- Task brief
Please take the records that follow and repeat exactly the lines starting with the line with "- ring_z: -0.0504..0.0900" and going on through the line with "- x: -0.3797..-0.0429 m".

- Records provided
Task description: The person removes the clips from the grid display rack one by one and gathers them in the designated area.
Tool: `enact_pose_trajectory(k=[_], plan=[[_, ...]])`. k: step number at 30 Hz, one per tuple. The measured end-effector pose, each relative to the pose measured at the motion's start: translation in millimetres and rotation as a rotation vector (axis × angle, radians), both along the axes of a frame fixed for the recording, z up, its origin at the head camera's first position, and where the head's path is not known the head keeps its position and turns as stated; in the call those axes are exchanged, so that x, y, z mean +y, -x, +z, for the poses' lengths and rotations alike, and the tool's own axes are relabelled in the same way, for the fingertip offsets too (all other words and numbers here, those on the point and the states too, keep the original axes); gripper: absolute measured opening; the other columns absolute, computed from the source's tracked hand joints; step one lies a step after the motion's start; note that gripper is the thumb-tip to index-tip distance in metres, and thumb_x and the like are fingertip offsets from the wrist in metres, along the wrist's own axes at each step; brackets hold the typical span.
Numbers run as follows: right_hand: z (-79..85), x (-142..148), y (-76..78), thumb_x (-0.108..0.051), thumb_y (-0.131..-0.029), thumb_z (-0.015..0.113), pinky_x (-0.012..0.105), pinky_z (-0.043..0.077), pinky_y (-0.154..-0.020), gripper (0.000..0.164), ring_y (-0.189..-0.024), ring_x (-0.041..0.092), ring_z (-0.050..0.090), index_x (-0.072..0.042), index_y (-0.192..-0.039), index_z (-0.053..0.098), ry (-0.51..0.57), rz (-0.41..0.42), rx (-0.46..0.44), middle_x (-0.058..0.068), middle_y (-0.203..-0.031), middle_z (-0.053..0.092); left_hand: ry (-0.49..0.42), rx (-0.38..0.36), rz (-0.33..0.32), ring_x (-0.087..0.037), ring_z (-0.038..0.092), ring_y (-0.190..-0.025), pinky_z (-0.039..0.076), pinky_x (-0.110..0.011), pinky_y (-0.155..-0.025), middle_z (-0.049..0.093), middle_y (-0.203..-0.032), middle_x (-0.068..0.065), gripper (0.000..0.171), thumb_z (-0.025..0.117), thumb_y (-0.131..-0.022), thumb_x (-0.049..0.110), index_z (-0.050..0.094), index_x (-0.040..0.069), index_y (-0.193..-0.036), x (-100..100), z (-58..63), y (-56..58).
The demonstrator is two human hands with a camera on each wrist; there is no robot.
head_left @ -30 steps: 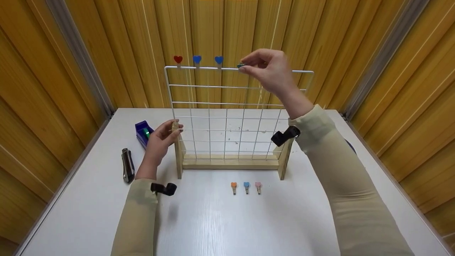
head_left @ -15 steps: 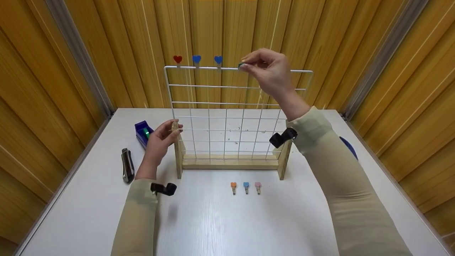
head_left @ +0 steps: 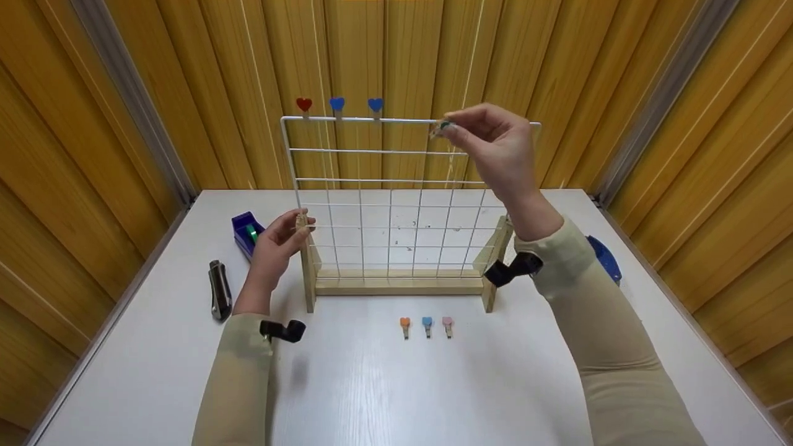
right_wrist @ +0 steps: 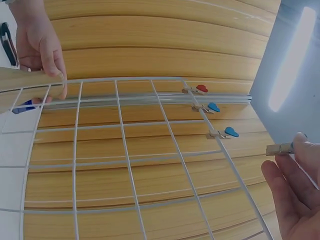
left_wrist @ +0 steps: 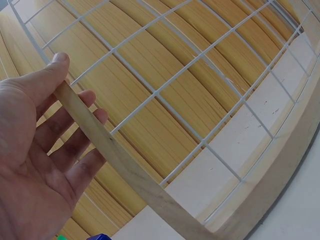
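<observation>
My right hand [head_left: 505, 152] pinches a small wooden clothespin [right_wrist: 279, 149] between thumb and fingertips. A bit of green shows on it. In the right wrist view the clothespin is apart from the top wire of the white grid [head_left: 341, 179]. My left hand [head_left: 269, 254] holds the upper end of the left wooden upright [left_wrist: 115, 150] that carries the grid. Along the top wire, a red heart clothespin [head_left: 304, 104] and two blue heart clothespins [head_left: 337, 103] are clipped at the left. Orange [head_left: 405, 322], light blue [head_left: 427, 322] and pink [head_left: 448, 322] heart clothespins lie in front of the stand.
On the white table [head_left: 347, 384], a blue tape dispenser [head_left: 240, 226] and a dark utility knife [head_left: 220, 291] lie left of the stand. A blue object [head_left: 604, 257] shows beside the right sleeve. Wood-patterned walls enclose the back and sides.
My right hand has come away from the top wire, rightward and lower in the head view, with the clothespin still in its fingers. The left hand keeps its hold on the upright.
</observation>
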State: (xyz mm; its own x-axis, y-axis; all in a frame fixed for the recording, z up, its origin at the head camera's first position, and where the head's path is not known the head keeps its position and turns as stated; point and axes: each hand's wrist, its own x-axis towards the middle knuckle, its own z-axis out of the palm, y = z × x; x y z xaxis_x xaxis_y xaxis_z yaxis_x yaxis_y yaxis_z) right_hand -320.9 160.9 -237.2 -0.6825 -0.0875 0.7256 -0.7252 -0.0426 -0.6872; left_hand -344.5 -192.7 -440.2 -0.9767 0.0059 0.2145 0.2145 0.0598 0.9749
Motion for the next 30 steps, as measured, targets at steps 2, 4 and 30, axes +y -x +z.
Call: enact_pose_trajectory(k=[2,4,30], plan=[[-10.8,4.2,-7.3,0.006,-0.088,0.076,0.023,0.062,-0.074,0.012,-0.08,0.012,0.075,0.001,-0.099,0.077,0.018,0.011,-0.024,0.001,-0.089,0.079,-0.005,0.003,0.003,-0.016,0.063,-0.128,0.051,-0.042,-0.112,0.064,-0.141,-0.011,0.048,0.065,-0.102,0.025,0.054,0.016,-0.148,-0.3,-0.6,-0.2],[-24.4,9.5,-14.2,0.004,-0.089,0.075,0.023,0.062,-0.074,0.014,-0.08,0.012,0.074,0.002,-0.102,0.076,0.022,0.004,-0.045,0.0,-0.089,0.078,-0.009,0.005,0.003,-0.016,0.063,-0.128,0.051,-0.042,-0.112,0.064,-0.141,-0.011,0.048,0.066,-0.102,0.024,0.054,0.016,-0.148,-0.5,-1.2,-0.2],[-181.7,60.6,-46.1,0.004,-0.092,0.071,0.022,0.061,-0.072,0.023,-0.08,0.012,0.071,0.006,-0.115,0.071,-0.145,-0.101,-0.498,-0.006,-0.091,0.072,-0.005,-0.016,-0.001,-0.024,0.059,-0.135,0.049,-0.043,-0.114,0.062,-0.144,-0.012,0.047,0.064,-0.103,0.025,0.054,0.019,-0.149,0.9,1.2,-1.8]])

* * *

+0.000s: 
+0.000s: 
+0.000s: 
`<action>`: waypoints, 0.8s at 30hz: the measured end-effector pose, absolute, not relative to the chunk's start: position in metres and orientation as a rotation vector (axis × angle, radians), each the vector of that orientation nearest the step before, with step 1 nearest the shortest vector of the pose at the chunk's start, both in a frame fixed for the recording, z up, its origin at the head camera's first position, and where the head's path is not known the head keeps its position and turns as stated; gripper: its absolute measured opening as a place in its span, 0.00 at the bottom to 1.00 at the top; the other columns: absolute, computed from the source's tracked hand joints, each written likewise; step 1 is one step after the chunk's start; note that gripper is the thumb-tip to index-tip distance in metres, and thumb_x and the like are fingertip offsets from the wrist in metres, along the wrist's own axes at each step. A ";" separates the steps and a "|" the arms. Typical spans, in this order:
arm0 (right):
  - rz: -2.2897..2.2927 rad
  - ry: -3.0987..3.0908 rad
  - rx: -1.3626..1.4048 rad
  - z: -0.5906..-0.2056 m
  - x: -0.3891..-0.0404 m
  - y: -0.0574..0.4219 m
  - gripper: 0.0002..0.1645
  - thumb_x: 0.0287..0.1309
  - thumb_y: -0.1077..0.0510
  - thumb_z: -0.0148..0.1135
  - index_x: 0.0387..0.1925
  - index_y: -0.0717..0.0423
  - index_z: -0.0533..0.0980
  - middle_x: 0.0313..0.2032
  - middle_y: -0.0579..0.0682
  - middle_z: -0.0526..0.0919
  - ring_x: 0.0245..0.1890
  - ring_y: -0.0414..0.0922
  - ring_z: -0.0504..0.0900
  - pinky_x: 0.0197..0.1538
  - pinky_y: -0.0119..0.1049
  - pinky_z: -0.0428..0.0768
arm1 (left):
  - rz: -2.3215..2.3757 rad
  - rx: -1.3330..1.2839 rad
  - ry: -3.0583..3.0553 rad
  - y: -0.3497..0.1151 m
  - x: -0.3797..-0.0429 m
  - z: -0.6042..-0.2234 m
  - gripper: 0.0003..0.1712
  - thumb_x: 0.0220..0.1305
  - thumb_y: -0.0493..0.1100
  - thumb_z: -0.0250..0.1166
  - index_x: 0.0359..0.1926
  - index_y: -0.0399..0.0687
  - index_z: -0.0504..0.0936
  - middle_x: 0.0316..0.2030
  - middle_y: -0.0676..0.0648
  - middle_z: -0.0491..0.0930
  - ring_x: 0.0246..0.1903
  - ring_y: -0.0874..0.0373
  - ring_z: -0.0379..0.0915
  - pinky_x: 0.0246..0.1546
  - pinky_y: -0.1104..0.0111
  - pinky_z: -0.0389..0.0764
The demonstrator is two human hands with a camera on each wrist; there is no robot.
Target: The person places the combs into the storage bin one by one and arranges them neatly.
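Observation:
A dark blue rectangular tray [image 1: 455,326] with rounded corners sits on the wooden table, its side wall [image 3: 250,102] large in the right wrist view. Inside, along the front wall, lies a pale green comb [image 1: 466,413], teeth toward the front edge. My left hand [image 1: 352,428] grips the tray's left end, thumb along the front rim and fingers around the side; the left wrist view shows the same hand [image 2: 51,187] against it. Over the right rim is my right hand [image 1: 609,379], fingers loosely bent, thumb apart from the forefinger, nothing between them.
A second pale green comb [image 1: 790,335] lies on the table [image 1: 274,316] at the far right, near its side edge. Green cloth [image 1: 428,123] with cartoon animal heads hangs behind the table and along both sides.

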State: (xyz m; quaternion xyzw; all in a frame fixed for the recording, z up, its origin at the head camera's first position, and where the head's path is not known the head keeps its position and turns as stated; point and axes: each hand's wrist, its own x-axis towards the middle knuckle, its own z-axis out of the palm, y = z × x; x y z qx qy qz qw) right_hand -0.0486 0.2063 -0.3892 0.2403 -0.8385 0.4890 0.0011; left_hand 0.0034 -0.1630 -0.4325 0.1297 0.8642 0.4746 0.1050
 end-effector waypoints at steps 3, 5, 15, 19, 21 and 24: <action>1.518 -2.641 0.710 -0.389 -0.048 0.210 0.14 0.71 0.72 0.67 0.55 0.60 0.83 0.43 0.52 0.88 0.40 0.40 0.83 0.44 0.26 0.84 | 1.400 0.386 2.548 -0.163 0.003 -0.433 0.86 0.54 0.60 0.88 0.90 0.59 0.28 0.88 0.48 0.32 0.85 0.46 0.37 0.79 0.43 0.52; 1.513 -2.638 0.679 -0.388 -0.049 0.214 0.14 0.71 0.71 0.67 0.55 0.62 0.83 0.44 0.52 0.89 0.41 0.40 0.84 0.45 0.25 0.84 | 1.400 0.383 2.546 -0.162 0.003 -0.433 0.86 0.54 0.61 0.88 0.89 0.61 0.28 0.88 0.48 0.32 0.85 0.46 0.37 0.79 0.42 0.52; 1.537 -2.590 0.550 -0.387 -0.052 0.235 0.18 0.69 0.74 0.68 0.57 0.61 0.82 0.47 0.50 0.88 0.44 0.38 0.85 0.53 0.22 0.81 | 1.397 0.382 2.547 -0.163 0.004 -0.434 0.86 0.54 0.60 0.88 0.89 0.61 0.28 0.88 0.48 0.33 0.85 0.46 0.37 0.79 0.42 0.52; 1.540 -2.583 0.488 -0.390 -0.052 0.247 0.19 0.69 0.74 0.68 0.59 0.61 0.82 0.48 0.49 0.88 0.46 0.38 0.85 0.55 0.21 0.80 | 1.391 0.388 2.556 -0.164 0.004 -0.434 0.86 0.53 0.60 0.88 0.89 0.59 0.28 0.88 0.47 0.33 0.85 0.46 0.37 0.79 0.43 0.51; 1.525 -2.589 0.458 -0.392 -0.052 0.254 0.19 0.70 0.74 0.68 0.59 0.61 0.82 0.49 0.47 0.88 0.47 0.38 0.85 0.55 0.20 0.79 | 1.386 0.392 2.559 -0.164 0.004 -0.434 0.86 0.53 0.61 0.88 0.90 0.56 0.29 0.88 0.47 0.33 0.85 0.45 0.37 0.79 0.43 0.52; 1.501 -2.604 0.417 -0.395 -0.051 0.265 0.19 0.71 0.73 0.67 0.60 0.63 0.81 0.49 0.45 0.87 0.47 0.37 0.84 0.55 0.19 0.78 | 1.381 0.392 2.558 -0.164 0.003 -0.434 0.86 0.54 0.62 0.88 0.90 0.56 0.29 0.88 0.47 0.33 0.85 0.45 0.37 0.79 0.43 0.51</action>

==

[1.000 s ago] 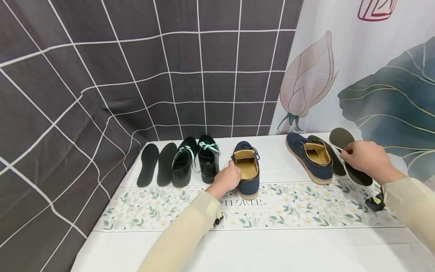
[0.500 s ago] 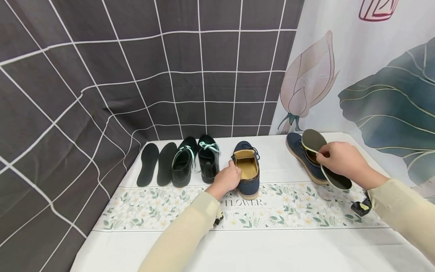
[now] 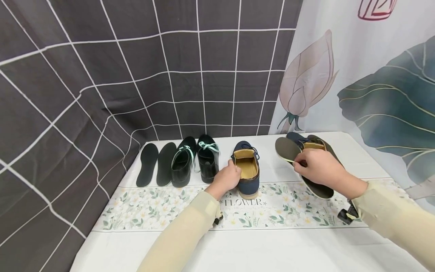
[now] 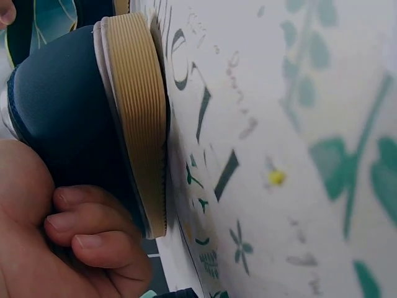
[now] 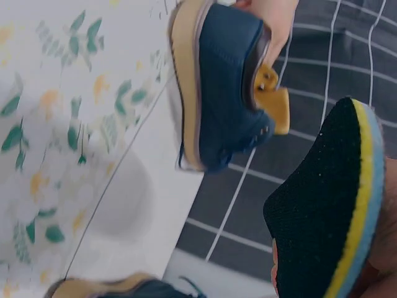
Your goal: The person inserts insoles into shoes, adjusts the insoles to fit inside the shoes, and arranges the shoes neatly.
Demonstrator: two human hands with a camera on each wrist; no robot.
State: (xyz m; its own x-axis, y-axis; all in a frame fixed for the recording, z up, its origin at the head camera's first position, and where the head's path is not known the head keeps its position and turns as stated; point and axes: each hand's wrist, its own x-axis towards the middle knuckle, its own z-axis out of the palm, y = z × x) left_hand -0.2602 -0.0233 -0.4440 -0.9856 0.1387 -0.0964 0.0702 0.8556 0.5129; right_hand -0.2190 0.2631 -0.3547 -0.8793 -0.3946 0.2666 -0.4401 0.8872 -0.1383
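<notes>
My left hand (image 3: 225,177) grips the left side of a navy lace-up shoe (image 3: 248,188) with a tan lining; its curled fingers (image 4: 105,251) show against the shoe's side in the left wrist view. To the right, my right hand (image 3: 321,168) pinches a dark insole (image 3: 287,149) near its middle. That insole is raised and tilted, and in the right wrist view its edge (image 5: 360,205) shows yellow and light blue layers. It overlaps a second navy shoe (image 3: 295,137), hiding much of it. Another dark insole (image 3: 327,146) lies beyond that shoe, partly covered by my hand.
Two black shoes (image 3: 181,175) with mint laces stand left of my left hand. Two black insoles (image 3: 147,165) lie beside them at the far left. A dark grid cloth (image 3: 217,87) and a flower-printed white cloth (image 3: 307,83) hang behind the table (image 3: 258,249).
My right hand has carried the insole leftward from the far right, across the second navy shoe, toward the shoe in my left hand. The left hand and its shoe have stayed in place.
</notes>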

- Answer to this exercise
  - ring_z: -0.0504..0.0900
  - pinky_x: 0.0197..0.1538
  - pinky_y: -0.0119..0.1049
  - pinky_z: -0.0428..0.0768
arm1 (left):
  - rz: -2.3215..2.3757 rad
  - rx: -1.3330..1.2839 rad
  - ry: -3.0583..3.0553 rad
  - y: -0.3497..0.1151 m
  - x: -0.3797..-0.0429 m

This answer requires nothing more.